La potenza emotiva, però, non viene solo dalla critica al capitalismo digitale. La vera forza è nella relazione tra i due protagonisti, nel lento logorarsi di Mike (un sorprendente Chris O’Dowd) davanti all’inevitabile. La tecnologia non è solo una minaccia, è la misura dell’impotenza umana di fronte alla perdita. “Common People” ti lascia con un nodo in gola e la certezza che, sotto la superficie metallica del futuro, batte ancora il cuore più antico del mondo: quello dell’amore.
Il ritorno di “USS Callister”: dentro l’infinito
La seconda punta di diamante è USS Callister: Into Infinity, seguito diretto di uno degli episodi più amati di sempre.
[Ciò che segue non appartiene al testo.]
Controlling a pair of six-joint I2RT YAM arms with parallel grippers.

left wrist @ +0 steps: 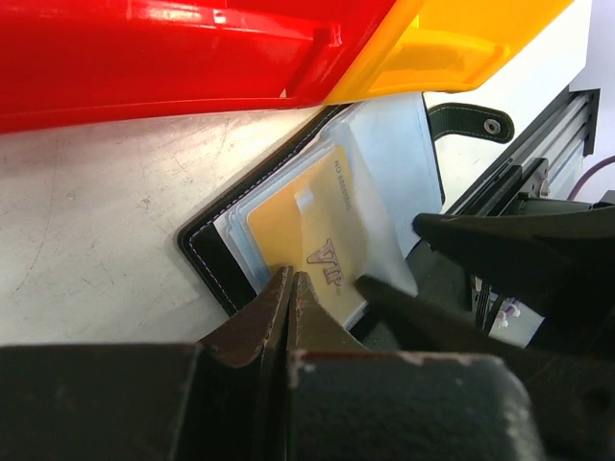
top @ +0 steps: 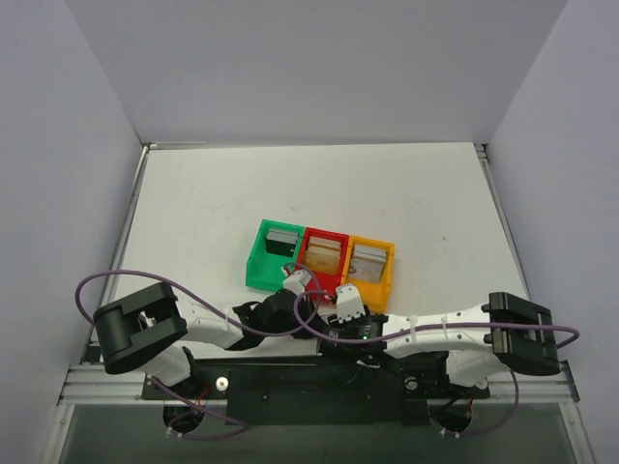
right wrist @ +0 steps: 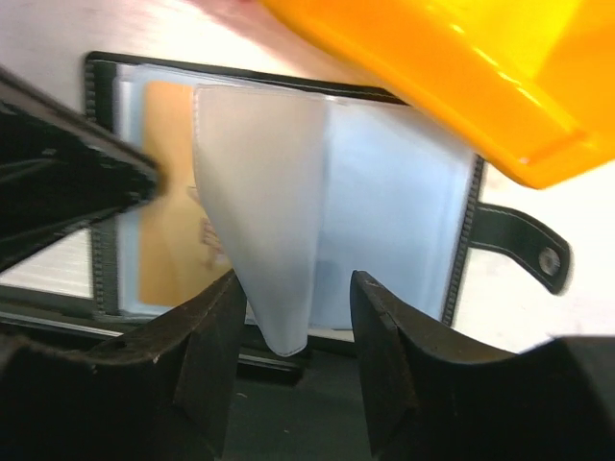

Con Cristin Milioti e Jimmi Simpson di nuovo nei rispettivi ruoli, il sequel espande l’universo del primo episodio spingendo ancora di più sulla satira del potere, sulla vendetta e sull’evoluzione morale. I riferimenti al mondo dei videogiochi e alla cultura nerd sono taglienti, ma mai gratuiti. Il risultato è un episodio dinamico, ironico e profondamente disturbante.
Esperimenti emotivi e distorsioni digitali
Eulogy, con un intenso Paul Giamatti, si muove su un piano intimo. Il protagonista utilizza una tecnologia per rivivere i ricordi della donna amata. Ma quello che sembra un gesto romantico, si rivela una trappola emotiva: i ricordi, ci dice Brooker, non sono verità oggettive, ma ricostruzioni personali, spesso distorte. La malinconia si insinua sottopelle, e l’episodio colpisce per la sua riflessione sottile sull’autonarrazione e sull’inganno del cuore.
Meno incisivi gli altri episodi, come Plaything, che si salva giusto grazie alla prova eccentrica di Peter Capaldi, e Bête Noire, con un twist finale che lascia più confusi che colpiti. Hotel Reverie, invece, affascina per l’idea – rivivere i film d’epoca accanto a personaggi IA – ma non riesce a svilupparla fino in fondo.
Più che su innovazioni tecnologiche, Black Mirror 7 si concentra sulle emozioni che resistono: il dolore, il rimpianto, l’amore. È meno cinica, forse, rispetto al passato, ma anche più adulta. La paura del futuro resta, certo, ma è ormai chiaro che ciò che ci preoccupa davvero non sono i chip o le reti neurali: sono le scelte che facciamo, gli affetti che perdiamo, la nostra incapacità di affrontare la solitudine.